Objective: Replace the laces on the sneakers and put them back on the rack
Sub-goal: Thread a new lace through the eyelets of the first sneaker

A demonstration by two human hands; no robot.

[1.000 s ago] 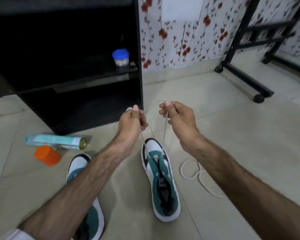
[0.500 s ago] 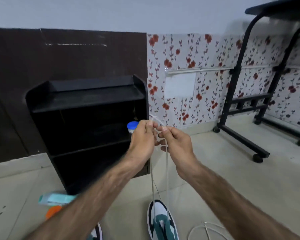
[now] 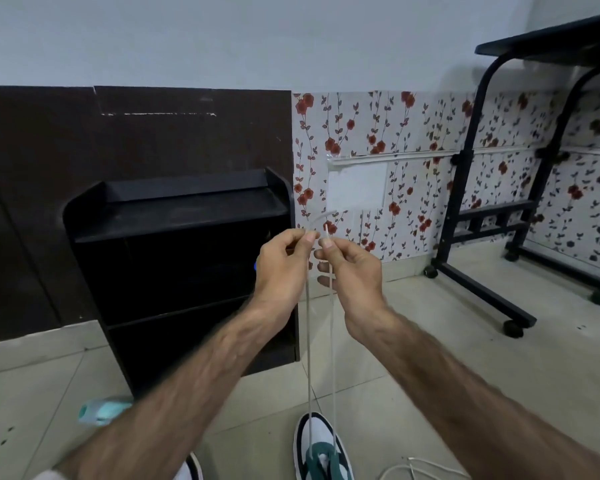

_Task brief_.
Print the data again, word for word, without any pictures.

_Answer box_.
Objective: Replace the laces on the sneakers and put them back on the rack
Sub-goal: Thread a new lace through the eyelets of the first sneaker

A demonstration by two human hands; no robot.

[1.000 s ago] 
[0.500 s ago] 
[now] 

The exercise requires nothing more.